In today’s fast-paced marketing jungle, it’s crucial to think about how best to present your business to your customers. From billboard advertisements to application icons, how the user interprets and interacts with face-value information is of the utmost importance. Today, we are going to discuss one of the main ways that users interact with the market–websites. Because the term “website” is relatively broad, we are going to hone in on specifically how a website is displayed. In general, a website can be either adaptive or responsive, and while the crude content on the site rarely changes, the experience of the user is something that should not be taken lightly. In this article, we are going to dive into the mechanics of responsive website design and how you can tell a multiplatform infrastructure from a static one.
To start off, let’s first go into what exactly a “responsive” website entails. A responsive website is a website that adapts (i.e. responds) to the user according to the type of system or technology the user is employing to display the site. Depending on if you are using a laptop, tablet, or smartphone, the site will adapt to the display and show the content of the site in the best possible format. Despite the fact that this means a site will look different on different devices, the overall effect is actually to enhance consistency across platforms, ensuring that the user gets a similar experience on each display. For example, if someone were to try and display a website on a smartphone, the hassle of trying to just reach all the edges of the page can make that person want to leave the site and move on. With a responsive design, the format is altered to be optimal for the device and the user can easily scroll up and down to see all facets of the site.

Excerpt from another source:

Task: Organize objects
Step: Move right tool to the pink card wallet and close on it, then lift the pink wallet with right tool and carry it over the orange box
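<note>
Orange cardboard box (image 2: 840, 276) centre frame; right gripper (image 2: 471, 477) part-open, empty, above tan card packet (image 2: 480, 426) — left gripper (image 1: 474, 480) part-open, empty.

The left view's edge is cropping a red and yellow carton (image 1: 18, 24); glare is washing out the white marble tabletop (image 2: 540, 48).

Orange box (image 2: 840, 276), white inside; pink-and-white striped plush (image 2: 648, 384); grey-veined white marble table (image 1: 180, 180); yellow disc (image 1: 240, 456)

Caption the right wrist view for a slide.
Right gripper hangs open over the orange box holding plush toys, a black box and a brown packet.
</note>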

In order to achieve this type of adaptability, website builders employ a Responsive Website Design (RWD). This allows builders to create their content once, with the content then automatically redesigning itself to fit the parameters of whatever device is displaying it. But before we get ahead of ourselves, let’s take a quick detour into more foundational materials before we dive into how one might distinguish a responsive site from the rest.
Overall, there are three main types of website designs (at least when it comes to formatting): responsive design, adaptive design (also called dynamic serving), and separate mobile URLs. We have already covered what responsive design is, so there are only two left that are important to know. While responsive sites shift things around in order to best display content, adaptive sites actually display completely new HTML to the user. Essentially, if you are looking at the same “content” on both a computer and a phone, you would be looking at two completely different sites by HTML standards.
With that covered, we now get to separate mobile URL sites. These types of sites have completely different URLs depending on if you are displaying it on a standard computer or a smaller mobile device. Essentially, the process of creating this is that after you have bought a website domain from a registrar such as 101domain, you then would have to add an extension to the URL name in order to show “mobile” content for your smartphone or tablet.
These three techniques are the primary methods website builders use to make sure that users have an ideal site experience on any device. So, now that we have the foundational stuff out of the way, let’s move on to how you can tell if a site is responsive or not. If you haven’t made a career out of computer science or a similar field, distinguishing between them all can often be a challenge, but there are still some ways to coax out an answer.
Diving right in, the first way to tell if it is responsive is by looking at its bare HTML. Within that code, there are distinct differences between standard and adaptive sites. If you do not know how to check the HTML, follow these steps. Here we’re using WedMD.com as the example page:
- Open WebMD.com (or your page of choice) in Chrome, on either mobile or desktop.
- If on a desktop, you can press CTRL+U (Windows) or Option+⌘+U (Mac) to view the page’s source code. If you are a mobile user, you can go to the address bar and add view-source: before the root domain (e.g., view-source:www.webmd.com) and hit enter to open source code. This should allow you to see the source code.
- Search for the word “responsive,” which is on the page to call out responsive templates and stylesheets. Click on the clickable link. Below is a picture of what it should look like.
While you can figure out if a website is responsive by scouring through it’s HTML code, another way is through resizing your browser. Below are two pictures of the same website, except that the browser window on the left has been shrunk down. If you will notice, as the browser size became smaller, the page formatted itself to display important material while still maintaining the user’s ability to interact with the site. For example, while the browser was larger, the Youtube search bar was still at its full size. As the window got smaller, the page reformatted and decided to show only the magnifying glass. The user can still use the search bar, it’s just now that the browser is smaller, another click will be required to search. If you keep your eyes peeled, clues like these give away whether a site is responsive or not.
While there may be another technique here or there, those two ways are a couple of the easiest ways to distinguish between responsive, adaptive, and separate mobile URL sites. While each one has its own merits, it seems as though responsive sites give the user the best experience in terms of content and display. That being said, now that you have a basic understanding of design types and how each one functions, you have the ability to scope out a site and see for yourself how that specific site recognizes and adapts to the device you are currently using, which then allows you the opportunity to interact more efficiently with the content it is displaying.